(INFORMATION SHOWN begins)

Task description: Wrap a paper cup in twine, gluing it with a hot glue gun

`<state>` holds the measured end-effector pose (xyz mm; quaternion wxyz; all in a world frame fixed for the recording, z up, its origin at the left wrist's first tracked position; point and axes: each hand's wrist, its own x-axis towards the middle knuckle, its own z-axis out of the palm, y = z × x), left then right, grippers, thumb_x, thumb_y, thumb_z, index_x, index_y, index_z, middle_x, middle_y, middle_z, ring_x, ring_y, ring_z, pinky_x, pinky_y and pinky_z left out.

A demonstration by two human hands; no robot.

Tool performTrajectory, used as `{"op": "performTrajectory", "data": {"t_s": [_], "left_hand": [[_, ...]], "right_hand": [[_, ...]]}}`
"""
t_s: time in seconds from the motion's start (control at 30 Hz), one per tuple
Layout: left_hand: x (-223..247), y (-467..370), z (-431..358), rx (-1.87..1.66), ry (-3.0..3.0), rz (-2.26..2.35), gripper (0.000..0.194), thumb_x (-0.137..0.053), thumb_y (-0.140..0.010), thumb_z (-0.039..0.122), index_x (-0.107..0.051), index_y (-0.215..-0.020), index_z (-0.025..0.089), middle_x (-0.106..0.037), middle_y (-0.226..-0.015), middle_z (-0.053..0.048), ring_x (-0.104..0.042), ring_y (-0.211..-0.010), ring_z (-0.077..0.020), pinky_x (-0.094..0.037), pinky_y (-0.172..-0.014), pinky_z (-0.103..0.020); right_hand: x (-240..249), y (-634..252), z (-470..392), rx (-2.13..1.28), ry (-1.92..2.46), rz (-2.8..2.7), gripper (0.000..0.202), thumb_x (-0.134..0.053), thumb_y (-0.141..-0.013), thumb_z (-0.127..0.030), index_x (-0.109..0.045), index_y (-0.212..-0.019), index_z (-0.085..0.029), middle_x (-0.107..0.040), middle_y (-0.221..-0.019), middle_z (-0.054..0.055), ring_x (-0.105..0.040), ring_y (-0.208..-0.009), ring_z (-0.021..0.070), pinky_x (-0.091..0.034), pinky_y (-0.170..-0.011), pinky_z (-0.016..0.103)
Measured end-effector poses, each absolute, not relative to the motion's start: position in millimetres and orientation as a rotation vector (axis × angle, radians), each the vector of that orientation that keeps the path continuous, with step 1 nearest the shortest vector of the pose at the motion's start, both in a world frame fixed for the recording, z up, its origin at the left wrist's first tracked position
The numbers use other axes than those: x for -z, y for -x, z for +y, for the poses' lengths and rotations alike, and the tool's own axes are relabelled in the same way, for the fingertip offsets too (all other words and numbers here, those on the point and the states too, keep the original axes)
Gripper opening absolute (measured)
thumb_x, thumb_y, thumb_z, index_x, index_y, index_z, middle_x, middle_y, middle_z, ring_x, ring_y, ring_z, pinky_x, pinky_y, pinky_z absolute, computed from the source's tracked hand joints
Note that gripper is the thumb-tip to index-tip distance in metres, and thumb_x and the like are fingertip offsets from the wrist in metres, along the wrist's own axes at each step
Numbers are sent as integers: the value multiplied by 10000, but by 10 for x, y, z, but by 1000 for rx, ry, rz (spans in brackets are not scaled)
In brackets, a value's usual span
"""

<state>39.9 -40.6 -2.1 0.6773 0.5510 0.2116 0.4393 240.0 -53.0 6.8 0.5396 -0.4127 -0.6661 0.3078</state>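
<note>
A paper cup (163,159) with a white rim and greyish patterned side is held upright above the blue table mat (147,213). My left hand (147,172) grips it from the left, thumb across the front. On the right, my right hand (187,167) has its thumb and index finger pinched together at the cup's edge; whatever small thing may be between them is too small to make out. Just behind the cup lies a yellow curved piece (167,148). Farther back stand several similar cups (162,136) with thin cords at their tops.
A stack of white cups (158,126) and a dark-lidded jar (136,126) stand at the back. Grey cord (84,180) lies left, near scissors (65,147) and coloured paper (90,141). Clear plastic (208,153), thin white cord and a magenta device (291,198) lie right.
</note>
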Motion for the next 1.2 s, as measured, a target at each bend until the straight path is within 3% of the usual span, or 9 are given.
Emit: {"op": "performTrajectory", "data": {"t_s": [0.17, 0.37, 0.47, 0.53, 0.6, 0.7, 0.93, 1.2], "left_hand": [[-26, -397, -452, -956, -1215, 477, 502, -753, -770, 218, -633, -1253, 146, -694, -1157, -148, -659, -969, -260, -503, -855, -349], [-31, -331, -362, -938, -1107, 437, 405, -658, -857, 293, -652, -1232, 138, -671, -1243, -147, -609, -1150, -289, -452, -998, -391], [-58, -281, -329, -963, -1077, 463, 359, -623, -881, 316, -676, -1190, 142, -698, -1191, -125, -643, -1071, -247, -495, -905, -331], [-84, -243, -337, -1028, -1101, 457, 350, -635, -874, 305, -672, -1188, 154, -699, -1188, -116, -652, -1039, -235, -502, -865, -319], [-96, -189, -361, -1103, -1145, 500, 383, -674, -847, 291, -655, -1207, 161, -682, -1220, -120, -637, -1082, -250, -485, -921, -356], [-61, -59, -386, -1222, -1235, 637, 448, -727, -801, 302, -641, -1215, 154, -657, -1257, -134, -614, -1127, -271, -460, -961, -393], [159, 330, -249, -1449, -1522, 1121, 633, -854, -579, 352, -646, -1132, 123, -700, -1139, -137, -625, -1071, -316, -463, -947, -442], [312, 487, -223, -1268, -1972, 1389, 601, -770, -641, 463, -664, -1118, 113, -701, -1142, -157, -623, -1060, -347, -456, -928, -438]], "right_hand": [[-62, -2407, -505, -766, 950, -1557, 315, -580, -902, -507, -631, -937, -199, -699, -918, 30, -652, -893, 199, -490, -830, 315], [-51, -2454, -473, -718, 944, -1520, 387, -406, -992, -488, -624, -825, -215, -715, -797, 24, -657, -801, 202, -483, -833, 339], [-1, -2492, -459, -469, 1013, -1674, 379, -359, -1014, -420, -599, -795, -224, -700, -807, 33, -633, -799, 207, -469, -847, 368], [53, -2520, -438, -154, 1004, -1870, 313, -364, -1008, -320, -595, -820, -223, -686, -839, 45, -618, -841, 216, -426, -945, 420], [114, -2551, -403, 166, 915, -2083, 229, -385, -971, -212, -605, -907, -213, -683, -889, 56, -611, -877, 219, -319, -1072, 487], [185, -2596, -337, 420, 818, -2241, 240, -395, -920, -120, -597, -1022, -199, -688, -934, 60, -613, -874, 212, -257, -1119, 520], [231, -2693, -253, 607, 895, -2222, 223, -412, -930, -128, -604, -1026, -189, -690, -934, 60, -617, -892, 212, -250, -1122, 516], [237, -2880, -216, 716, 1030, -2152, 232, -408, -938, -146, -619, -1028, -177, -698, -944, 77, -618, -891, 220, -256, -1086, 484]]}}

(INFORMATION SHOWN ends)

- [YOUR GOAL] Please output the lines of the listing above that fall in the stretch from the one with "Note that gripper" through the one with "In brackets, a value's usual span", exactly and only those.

- [WRITTEN REPLY]
Note that gripper is the thumb-tip to index-tip distance in metres, and thumb_x and the like are fingertip offsets from the wrist in metres, along the wrist's own axes at each step
Numbers are sent as integers: the value multiplied by 10000, but by 10 for x, y, z, but by 1000 for rx, ry, rz (spans in brackets are not scaled)
In brackets, a value's usual span

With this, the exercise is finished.